Oil had time to breach the Highway 89 dike before Johnson and other workers built barricades and blocked the pair of culverts, Long said.
"I have a very good knowledge of what goes on in the lake," she said. "My father was a fisherman who taught me about fish and currents. I'm not trying to cause trouble. I'm trying to make problems go away. I'm concerned about the environment and about people's health, and that they aren't getting the attention they need."
Long said she felt rebuffed by ADEQ officials when she told them several times that she had observed oil near the cove where her family lives.
"They told me it was nothing to worry about, that it's just natural organisms decomposing," she said. "I know the difference between what I'm seeing and what I've seen all of my life. I have fished this lake, played in this lake, even waded out in it when I was a kid. I know what this lake looked like before the spill."
In 1948, the state Game and Fish Commission built what is now officially known as the Craig D. Campbell Lake Conway Reservoir by damming Palarm Creek. It's the largest lake ever created by a state conservation agency, and it fueled a real estate boomlet in Conway and Mayflower.
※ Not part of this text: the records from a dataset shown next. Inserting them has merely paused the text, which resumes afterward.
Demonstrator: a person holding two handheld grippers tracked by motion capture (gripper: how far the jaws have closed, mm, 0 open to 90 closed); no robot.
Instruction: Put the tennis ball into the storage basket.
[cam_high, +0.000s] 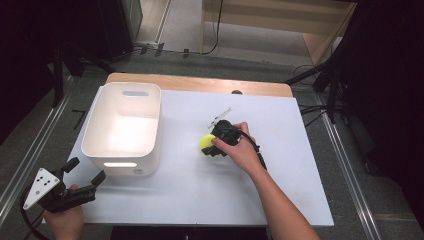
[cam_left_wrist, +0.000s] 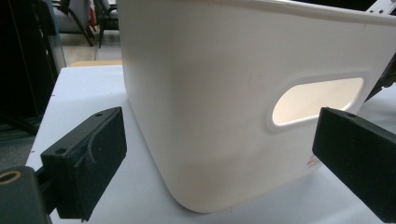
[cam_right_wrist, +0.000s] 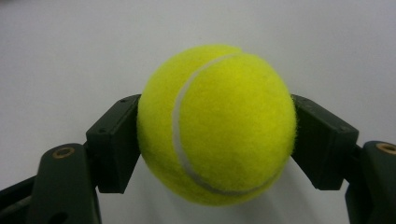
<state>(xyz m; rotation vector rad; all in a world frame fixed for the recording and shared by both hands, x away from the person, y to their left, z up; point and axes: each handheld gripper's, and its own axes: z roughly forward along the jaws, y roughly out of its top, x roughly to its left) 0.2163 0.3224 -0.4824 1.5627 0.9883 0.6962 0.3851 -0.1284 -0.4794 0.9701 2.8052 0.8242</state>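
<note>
Tennis ball (cam_right_wrist: 217, 123) sits between the right gripper (cam_right_wrist: 216, 140) pads, clamped on the white tabletop (cam_high: 200, 185); left gripper (cam_left_wrist: 219, 158) gapes wide, holding nothing

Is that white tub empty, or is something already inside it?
Empty, as far as shows. In the high view the white tub stands upright with a bare floor; the tennis ball is outside, on the table.

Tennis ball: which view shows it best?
Right gripper view: the tennis ball is close up, seam visible, the right tool's pads pressed on both its sides. In the high view it is a small yellow patch partly hidden by the hand.
</note>
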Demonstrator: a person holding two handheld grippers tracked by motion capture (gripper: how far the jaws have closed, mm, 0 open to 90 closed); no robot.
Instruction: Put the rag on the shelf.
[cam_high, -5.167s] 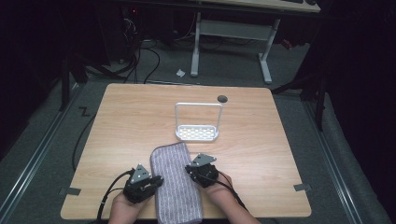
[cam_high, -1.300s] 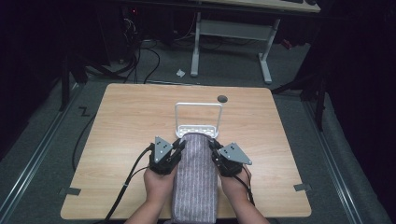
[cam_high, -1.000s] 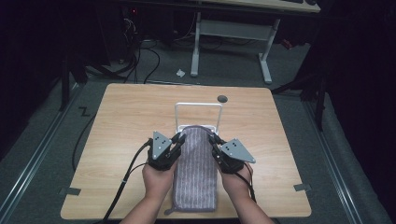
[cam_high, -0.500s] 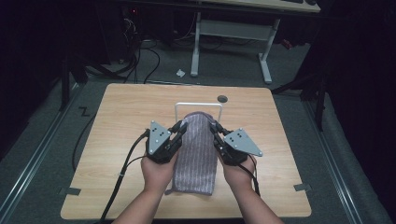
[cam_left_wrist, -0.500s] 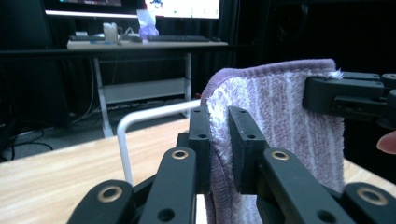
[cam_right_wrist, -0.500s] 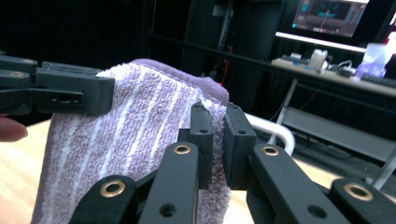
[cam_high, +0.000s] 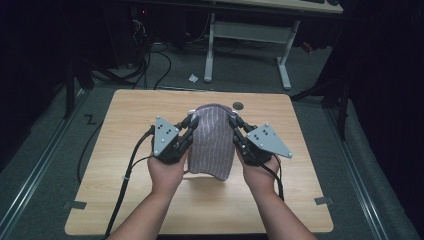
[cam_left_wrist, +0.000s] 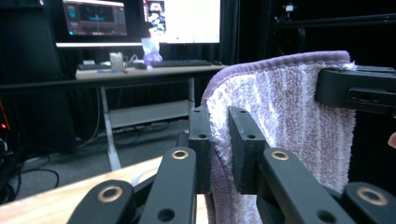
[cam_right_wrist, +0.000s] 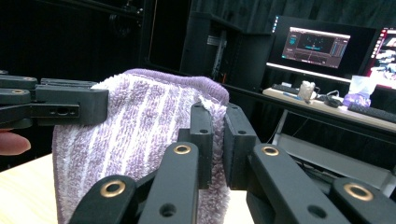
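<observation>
Left gripper view shows the left gripper's (cam_left_wrist: 219, 149) fingers (cam_left_wrist: 200, 140) clamped on one edge of the towel (cam_left_wrist: 289, 126); right gripper view shows the right gripper (cam_right_wrist: 218, 144) pinching the other edge. Since a second ago both hands have carried the towel up off the desk (cam_high: 125, 125), so it now hangs between them above the white rack (cam_high: 192, 111), whose top bar just peeks out. My reading: draping it over the rack comes next. Count: one towel, one rack, two grippers, one desk.
</observation>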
While the main body of the lake could be free of oil from the Pegasus spill, oil did reach the cove. Early on, authorities installed sets of absorbent booms and weirs that went from the surface of the water to the soil below to isolate as much oil as possible. While water tests in the cove have revealed that levels of heavy metals are below levels of concern, Benefield said the ADEQ won't know how successful the cleanup efforts have been there until results of the sediment testing are available.
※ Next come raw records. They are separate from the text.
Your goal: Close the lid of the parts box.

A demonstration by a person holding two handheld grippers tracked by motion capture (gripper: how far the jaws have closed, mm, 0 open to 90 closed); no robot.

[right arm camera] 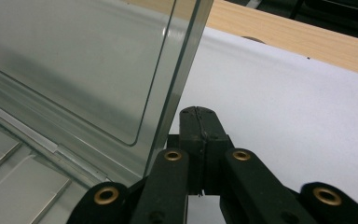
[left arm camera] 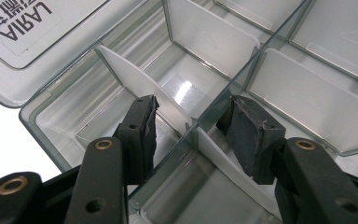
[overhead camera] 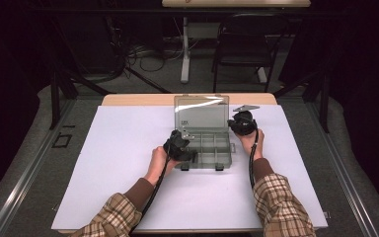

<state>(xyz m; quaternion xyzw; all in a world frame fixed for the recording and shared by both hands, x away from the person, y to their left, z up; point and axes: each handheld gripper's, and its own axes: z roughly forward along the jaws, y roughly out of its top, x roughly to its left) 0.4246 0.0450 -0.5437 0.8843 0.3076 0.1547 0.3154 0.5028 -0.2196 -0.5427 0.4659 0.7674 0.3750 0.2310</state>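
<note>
1. Straddling a clear partition wall inside the organiser box (left arm camera: pixel 177 88), the left gripper (left arm camera: pixel 191 135) has its jaws about half open, one pad on each side of the wall; neither pad seems to press on it, though the clear plastic makes contact hard to judge.
2. The right gripper (right arm camera: pixel 200 126) has its jaws fully closed on each other with nothing between them, and sits just beside the right edge of the raised lid (right arm camera: pixel 74 65); whether it touches that edge I cannot tell.
3. In the high view the left gripper (overhead camera: pixel 178 146) is at the box's near-left corner and the right gripper (overhead camera: pixel 242 123) at its far-right, by the upright lid (overhead camera: pixel 201 112).
4. The box (overhead camera: pixel 208 148) lies open in the middle of the white table sheet (overhead camera: pixel 128 163), its visible compartments bare.
</note>
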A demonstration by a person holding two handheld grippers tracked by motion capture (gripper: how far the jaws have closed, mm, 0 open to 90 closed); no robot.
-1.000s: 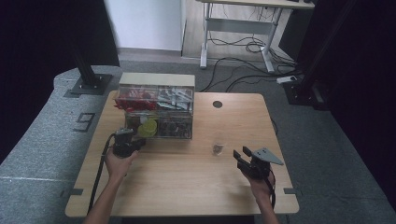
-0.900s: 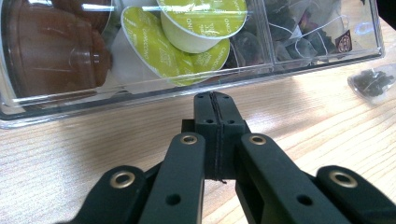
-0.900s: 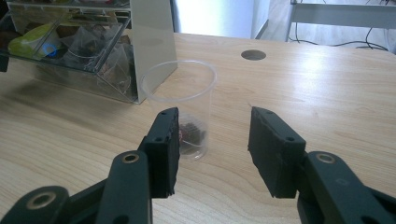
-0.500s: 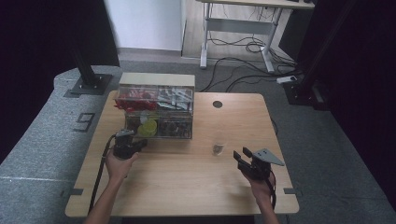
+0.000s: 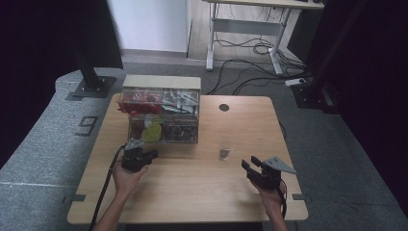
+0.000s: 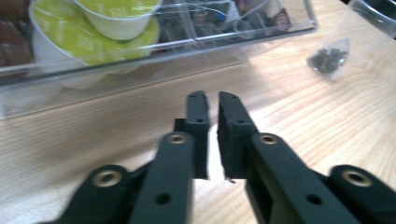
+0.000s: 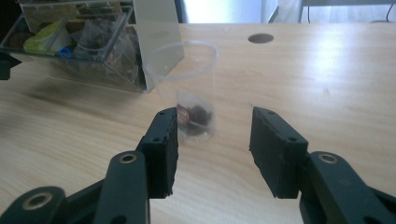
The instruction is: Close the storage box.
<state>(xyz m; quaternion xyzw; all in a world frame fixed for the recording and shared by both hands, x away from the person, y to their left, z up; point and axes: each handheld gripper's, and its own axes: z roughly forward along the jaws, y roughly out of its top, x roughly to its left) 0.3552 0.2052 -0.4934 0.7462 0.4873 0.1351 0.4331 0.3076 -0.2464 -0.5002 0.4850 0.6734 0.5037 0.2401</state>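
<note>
Left gripper (image 6: 212, 100): black two-jaw tool, jaws nearly closed with a thin slit between the pads, nothing between them; it sits low over the light wooden table (image 5: 308, 139), just in front of the clear acrylic compartment organizer (image 5: 161, 115).
Right gripper (image 7: 212, 140): black two-jaw tool, jaws spread wide and empty, aimed at the clear thin-walled plastic cup (image 7: 187, 88).
Cup position: upright near the table's centre, to the right of the organizer's front corner; a dark tea bag (image 7: 194, 116) lies inside at the bottom.
Second tea bag: the left gripper view shows a small translucent pouch of dark leaves (image 6: 330, 57) lying flat on the wood, well apart from the left jaws.
Organizer contents: yellow-green lidded capsules (image 6: 93, 28) in the front-left cell; other cells hold dark and red packets, too blurred to name.
Risk 1: the cup looks light and tall; a jaw nudging 1 side before the other would likely tip or skid it.
Risk 2: a hard squeeze would likely buckle the thin wall.
Risk 3: the flat pouch offers little height; jaws may scrape the wood and push it away.
Open room: bare wood lies between the 2 grippers and to the cup's right.
Edges: the right hand (image 5: 269, 199) works near the table's front edge; the organizer blocks the far left.
</note>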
Cleanups of heavily oiled sites can be massive, intensive and expensive. A Canadian-owned pipeline operator, Enbridge Inc., ended up dredging and then rebuilding an entire creek in Marshall, Mich., after a burst pipeline spewed at least a million gallons of diluted bitumen into wetlands along the Kalamazoo River in 2010. That cleanup is ongoing because the U.S. Environmental Protection Agency estimates that as much as 180,000 gallons of oil remain in the river today.
The cove was upgraded from the response stage to the remediation stage about a month ago, Benefield said. Long-term remediation, headed by the ADEQ, requires ExxonMobil to design an investigation plan ensuring that no oil is left behind. It calls for multiple rounds of sampling in the lake, the cove and the rest of the spill's path.
Benefield said his agency still works closely with Nicolas Brescia, the EPA's on-scene coordinator, as it proceeds with the cleanup. Brescia, based at the EPA's Region 6 Office in Dallas, is no longer at the Mayflower site full time. Brescia said he participates in weekly conference calls with all of the cleanup authorities to monitor progress.